▶ **SUPPLIED INFORMATION**:
_ _ _ _

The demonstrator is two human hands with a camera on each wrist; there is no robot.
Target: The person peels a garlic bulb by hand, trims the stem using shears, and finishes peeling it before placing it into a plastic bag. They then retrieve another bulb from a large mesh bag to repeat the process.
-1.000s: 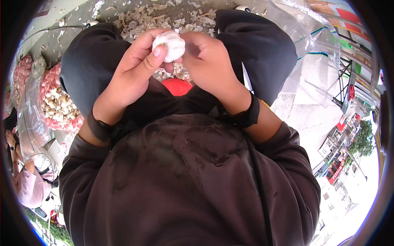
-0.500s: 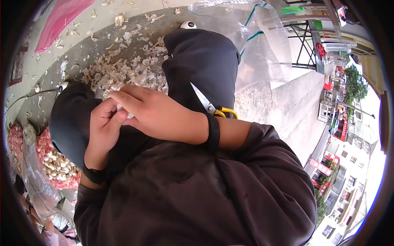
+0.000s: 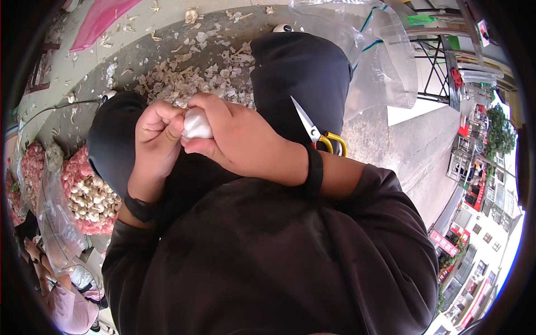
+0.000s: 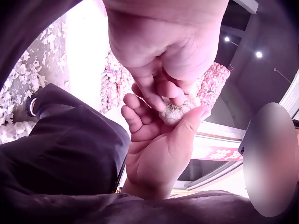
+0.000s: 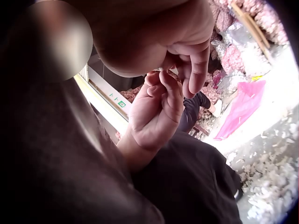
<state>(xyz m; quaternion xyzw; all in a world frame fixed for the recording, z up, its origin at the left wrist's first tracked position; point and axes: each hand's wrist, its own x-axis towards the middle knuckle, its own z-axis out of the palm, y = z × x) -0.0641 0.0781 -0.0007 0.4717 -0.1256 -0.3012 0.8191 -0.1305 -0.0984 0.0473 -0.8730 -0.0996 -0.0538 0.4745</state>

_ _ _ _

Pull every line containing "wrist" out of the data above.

▶ **RESPONSE BELOW**:
The demonstrator is two human hands with a camera on each wrist; there is no robot.
<state>(xyz m; quaternion xyzw; all in a world frame fixed for the recording, z up, its origin at the left wrist's first tracked position; point and axes: each hand's wrist, its own x-axis towards the middle knuckle, its own z-axis out of the palm, y = z × x) -0.0641 0.0781 -0.0007 0.4717 -0.1256 -0.3012 0.8191 -0.1305 -0.0984 0.0473 -0.8730 -0.0996 -0.0538 0.4745</state>

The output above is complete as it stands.